Monday, February 27, 2006

Cinnet geçiren esen den umuma açık bir alanda sesli yazışma – I

Sakin olmalıyım diyerek başlıyorum. Kurduğum cümleler canım acıdığı için dökülüyorlar beynimden, dilimden, eteğimden. Sakin ol! Okurken seninde canın yanacaktır.

Tırnak törpüsünün bir insan üzerinde kullandığına şahit oldum. Konuşmak istedikçe “ya yanlış düşünürse” diye düşündürtüyor insana, veya “ya biterse”, “ya üzülürse” vs. Anlayacağın “ya ve ama’ lar” tahribin başlıca sebebi. O kadar çok maşuk’u düşünüyorum ki, o kadar meşgulüm ki onunla bazen o yanımdayken bile ben mecnun gibi onu başka diyarlarda arıyorum. Ne oldu o kararlılığıma farkında değilim. (Bu çok canımı sıkıyor) Ben aşk-ı buldum ama kendimi kaybettim dost.

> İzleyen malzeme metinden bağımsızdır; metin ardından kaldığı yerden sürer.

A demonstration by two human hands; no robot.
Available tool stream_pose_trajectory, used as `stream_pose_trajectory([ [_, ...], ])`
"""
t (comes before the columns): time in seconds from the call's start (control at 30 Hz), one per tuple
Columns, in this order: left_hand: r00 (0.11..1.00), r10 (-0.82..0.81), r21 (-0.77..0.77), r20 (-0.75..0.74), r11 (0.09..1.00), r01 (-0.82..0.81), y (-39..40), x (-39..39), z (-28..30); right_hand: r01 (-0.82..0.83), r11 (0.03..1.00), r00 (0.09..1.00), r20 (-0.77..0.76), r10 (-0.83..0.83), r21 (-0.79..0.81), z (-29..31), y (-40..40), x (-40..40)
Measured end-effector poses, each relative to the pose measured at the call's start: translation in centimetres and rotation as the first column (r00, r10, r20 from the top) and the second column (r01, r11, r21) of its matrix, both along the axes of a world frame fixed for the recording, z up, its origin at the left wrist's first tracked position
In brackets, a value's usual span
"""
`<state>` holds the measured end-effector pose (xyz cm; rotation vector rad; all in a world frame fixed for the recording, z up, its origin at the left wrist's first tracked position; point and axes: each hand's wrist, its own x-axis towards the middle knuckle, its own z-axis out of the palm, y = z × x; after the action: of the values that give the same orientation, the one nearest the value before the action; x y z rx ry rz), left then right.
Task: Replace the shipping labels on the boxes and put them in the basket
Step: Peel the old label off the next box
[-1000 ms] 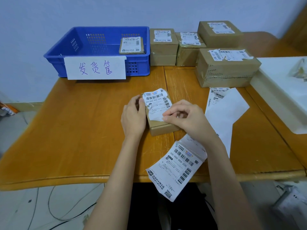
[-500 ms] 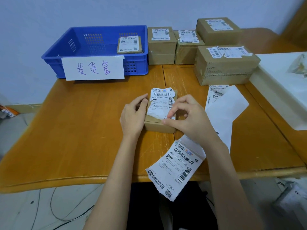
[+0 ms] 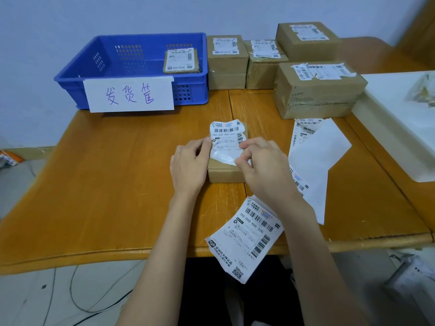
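Hands: the left hand [image 3: 188, 161] braces the left side of the small box [image 3: 226, 171], thumb tip on the label's left edge, fingers loosely curved against the carton. The right hand [image 3: 261, 161] has its fingers curled at the lower right corner of the old label [image 3: 227, 140] — pinching the lifted edge, as far as can be seen.
Old label: crumpled, torn at the top right, its lower part already clear of the cardboard; the upper part appears to lie on the lid.
Small box: on the worktop [image 3: 117, 184], centre, well short of the blue basket [image 3: 131, 55].
Basket: far left of the worktop, one relabelled box [image 3: 181, 61] inside at its right end.
Waiting stock: four boxes [image 3: 315, 90] along the back right, labels worn.
Fresh labels: a stack [image 3: 249, 238] overhanging the near edge, just under the right wrist; loose backing sheets [image 3: 320, 158] to the right.
Step in hand: stripping the old label.
Recommended method: peel low and slow, pulling back along the lid rather than upward — the paper is already torn and will likely shred. Keep the left hand pressing the box down so it does not lift. Clear all remnants before applying a fresh label.
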<state>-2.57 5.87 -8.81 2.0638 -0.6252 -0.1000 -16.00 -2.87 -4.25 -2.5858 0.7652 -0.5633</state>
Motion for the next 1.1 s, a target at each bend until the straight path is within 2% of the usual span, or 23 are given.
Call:
stream_pose_trajectory([
  [0.07, 0.999, -0.015, 0.028, 0.031, 0.999, 0.015, 0.0, 0.0, 0.0, 0.010, 0.999, 0.999, 0.040, -0.012, 0.032, -0.2, 0.1, 0.0],
  [0.23, 0.999, -0.044, 0.062, -0.011, 0.997, 0.045, 0.2, -0.4, 0.9, 0.055, 0.993, 0.978, 0.196, -0.075, 0.106, -1.5, 0.6, 0.3],
  [0.33, 0.986, -0.109, -0.039, -0.129, 0.994, 0.105, 0.6, -0.7, 1.6, 0.054, 0.987, 0.951, 0.294, -0.098, 0.154, -1.9, 1.3, 0.8],
  [0.43, 0.961, -0.082, -0.126, -0.264, 0.991, 0.049, 0.8, -0.3, 1.4, 0.021, 0.989, 0.926, 0.371, -0.076, 0.149, -1.8, 1.5, 1.3],
  [0.53, 0.953, -0.062, -0.103, -0.296, 0.994, 0.033, 0.9, -0.4, 1.5, 0.019, 0.992, 0.934, 0.352, -0.062, 0.126, -1.8, 1.3, 1.5],
  [0.67, 0.957, -0.073, -0.054, -0.281, 0.997, 0.060, 0.7, -0.6, 2.1, 0.105, 0.993, 0.926, 0.360, -0.115, 0.046, -1.8, 1.9, 1.7],
  [0.87, 0.957, -0.076, -0.036, -0.280, 0.997, 0.068, 0.7, -0.8, 2.2, 0.221, 0.974, 0.913, 0.341, -0.226, 0.052, -1.9, 2.6, 2.4],
  [1.0, 0.964, -0.082, -0.034, -0.251, 0.997, 0.076, 0.7, -0.8, 2.2, 0.243, 0.965, 0.899, 0.351, -0.261, 0.096, -2.1, 2.5, 2.5],
  [1.1, 0.964, -0.072, -0.034, -0.254, 0.997, 0.065, 0.7, -1.0, 2.4, 0.126, 0.966, 0.886, 0.412, -0.212, 0.225, -2.0, 1.3, 1.9],
])
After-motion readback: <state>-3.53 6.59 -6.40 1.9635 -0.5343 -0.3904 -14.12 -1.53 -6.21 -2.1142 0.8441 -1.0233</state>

Arada kaldım, bir ömür boyu tek başıma sadece ben severek yaşayabilir miyim,? O kadar güçlü değilim. Sevilmeden yaşayamam, susarım hep. Susarsam gülemem. Saçım okşanmadan huzur bulamam ki ben. Sıcak bir kahve eşliğinde tüm egolarından arınmış bir şekilde oturamasam dostlarımşa baş başa hayat yaşayamam ki. Ve ben bu kadar katı kurallarla oynarken oyunu sen karşıma çıkıp beni rahatlamaya çalışırken çıldırttığın için ben içinde huzuru kalmamış ve çevresine mutluluk saçamayan biri olarak kala kalırım. Ve bu sebeple ben yalancılıktan küf tutmuş biriyim. Veyahut aşkı ilk kez tadan biri. Ne fark eder ki aşk da yalan değil mi,? Geçip gitmiyor mu? her şey.

Ben ne zaman kayboldum. Bir başlangıç, bir kayıp derler ya ne kadar doğruymuş.

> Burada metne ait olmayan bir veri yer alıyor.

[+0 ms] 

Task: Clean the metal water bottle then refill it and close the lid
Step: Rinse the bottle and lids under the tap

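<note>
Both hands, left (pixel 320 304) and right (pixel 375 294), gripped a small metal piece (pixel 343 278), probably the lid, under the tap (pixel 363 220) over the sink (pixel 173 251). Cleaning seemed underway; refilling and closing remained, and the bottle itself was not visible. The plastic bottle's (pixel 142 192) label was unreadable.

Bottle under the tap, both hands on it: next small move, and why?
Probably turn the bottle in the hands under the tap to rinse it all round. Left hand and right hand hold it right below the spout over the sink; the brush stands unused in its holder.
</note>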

Çok basit olacak ama dinle bakalım. Ben pembe gözlükleri olan, bir gözü yeşil diğer gözü mavi bir kızım ve saçlarımda turuncu olsun. Hem de konuşması gülmesi epey rahat biri olayım. Ve sen bu saçma hala aşık ol. Ben senin olayım. Sen benim ol. Sonra benim iki gözümde tek renge dönsün saçlarımda normal denen (-ki bu normalleri kim oluşturduysa hiç anlaşamıyoruz) bir renge vs. vs. değişiklikleri senin için yapar konuma gelince benim ne gibi bir anlamım kalir burada. Bir obje olmaktan öteye geçebilir miyim? Neden bu farzet ki ben olmuş bu kızı farzet ki sen değiştiriyon da öyle seviyon. Neden? Evlenmek için neden topluma oynuyoruz. Neden hep tribünlere oynuyoruz,? Neden,? Sen sahada bana çembe takıp düşürdükçe ben hiçbir şey anlamıyorum. Nefret ediyorum şekillenmiş cümlelerden. Nefret ediyorum kalıplaşmış standart yaşamlardan, sevgilerden.

Öyle ki bütün ağırlığımı kaybetmiş gibiyim. Kendime olan inancımı bile yitiriyorum. Yavaş yavaş. Zaten en acısıda bu ya. Beynin ölümünü seyrele gönül seyreyle.

Sakın beni yanlış anlama demiyecem. Eğer bu harekete geçiresekse beni, yanlış anla. Her kim ki okursa bu satırları ne saçlamamış bu deli diyeceğine bir düşünse trübüne oynarken takım arkdaşını kaybettiğini anlasa.Güvense takım arkadaşına da yontmasa.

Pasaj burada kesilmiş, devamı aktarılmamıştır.